OPINION:
“We’re all in this together.” Americans heard that repeatedly during the pandemic. Inflation, however, has proven how false that is. It’s shown how government officials, particularly those in the Biden administration, are startlingly disconnected from those who live outside the Capital Beltway.
Those officials appear to have no concept of the financial graves that their irresponsible regulatory, energy and monetary policies are digging for countless working-class families. And instead of offering a modicum of sympathy — even a disingenuous “I feel your pain” — they seem content to dance on those graves.
Perhaps that’s because this inflationary storm isn’t wreaking havoc on their personal shores. The elites are not particularly concerned about inflation because it does not have especially negative effects on their lives.
Inflation even enriches some of them if they are lucky enough to be the beneficiaries of the government spending that was paid for through inflation. The wealthy and high-income earners tend to have assets like real estate and investments whose prices rise with inflation, blunting the pain of higher consumer prices. Their incomes also tend to adjust to market conditions more frequently.
Conversely, the middle and working classes have fewer hard assets and investments that will inflate as prices rise. A larger portion of their savings are liquid cash, which has lost 13% of its purchasing power since Biden took office.
Although their wages have risen, price increases easily outpaced those modest wage gains. The average worker’s real annual income has lost the equivalent of $3,400 since President Biden took office. Under President Trump, the average worker’s real annual income rose the equivalent of $4,000 due to low inflation and a robust economy.
Inflation is widening the rift between the “haves” and “have nots” while reducing class mobility by robbing people of their savings and putting the American dream of homeownership outside the reach of many Americans. Homeownership affordability has plummeted since Biden took office, dropping 31% in less than a year and a half.
As millions of Americans struggle just to afford food and fuel, their budgets are stretched to the limit. Unable to make ends meet, they’re dipping into savings and falling into debt. Monthly savings have nosedived 75% under Biden, while credit card debt has climbed 19% and household debt has shot up $1.51 trillion to over $16 trillion for the first time ever. This depletion of savings and downward spiral into debt is unsurprising since real disposable incomes are down 11% since Biden took office.

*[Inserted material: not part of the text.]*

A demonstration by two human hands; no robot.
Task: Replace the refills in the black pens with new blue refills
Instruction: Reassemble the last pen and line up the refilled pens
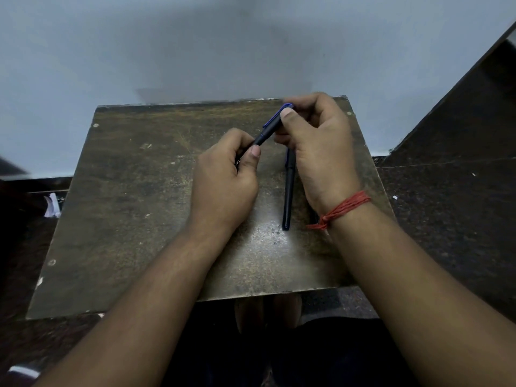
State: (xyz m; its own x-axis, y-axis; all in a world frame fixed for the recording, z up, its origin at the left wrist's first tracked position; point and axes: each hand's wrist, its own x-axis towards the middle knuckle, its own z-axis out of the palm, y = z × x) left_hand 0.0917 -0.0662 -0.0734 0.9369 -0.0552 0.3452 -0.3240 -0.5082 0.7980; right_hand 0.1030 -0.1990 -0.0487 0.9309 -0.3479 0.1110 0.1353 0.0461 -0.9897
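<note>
Both hands hold one black pen [268, 131] with a blue clip above the worn wooden table [134, 208]. My left hand [224, 174] grips the pen's lower barrel, fingers curled round it. My right hand [315, 146] pinches the capped upper end between thumb and fingers. A second black pen [288, 196] lies flat on the table, pointing towards me, its far end hidden under my right hand. No loose refills are visible.
The small table stands against a pale blue wall [195, 51]. A dark speckled floor [446, 208] surrounds it. A scrap of white paper [52, 205] lies on the floor at the left. A red thread [343, 209] circles my right wrist.
</note>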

Strapped for cash, the common man must decide whether to buy gasoline or groceries for his family. The elites, however, unburdened with such plebeian choices, cannot help bragging about it.
Mary Daly, the president of the Federal Reserve Bank of San Francisco, recently said the following regarding the supposed financial pain from inflation: “I don’t find myself in a space where I have to make tradeoffs because I have enough, and many Americans have enough.”
How fortunate for Ms. Daly and the other elites who are above the proletarian concerns stemming from inflation. The common man must surely be jealous that she need not make tradeoffs or compromises to her modus vivendi as prices rise like a rocket sled on rails.
Much like the infamous “let them eat cake,” which is often attributed to Marie Antionette, the modern elites have used the equally derisory “learn to code” when lecturing hard-working Americans in manufacturing and the fossil fuel industry. Indeed, half of the take hikes contained in the recent Schumer-Manchin BBB deal explicitly target domestic manufacturing and their workers.
The latest Orwellian wordplay from the elites is to downplay the economic reality of stagflation—anemic growth with high inflation—and simply deny the plight of their supposed inferiors. The patriciate’s disdain is palpable for the very people who make their ivory-tower lifestyles possible.
But particularly disturbing is not what is said explicitly, but what is implied. The implication is that the American people somehow need permission from on high to grieve their financial predicaments. It is as if these families who are hurting are not allowed to even acknowledge that hurt until a Biden administration official in an ivory tower deems their time of mourning appropriate. It doesn’t get more elitist than that.
Correction: This column has been updated to reflect a corrected URL.
Kevin Roberts is president of The Heritage Foundation. E. J. Antoni is a research fellow for Regional Economics in Heritage’s Center for Data Analysis.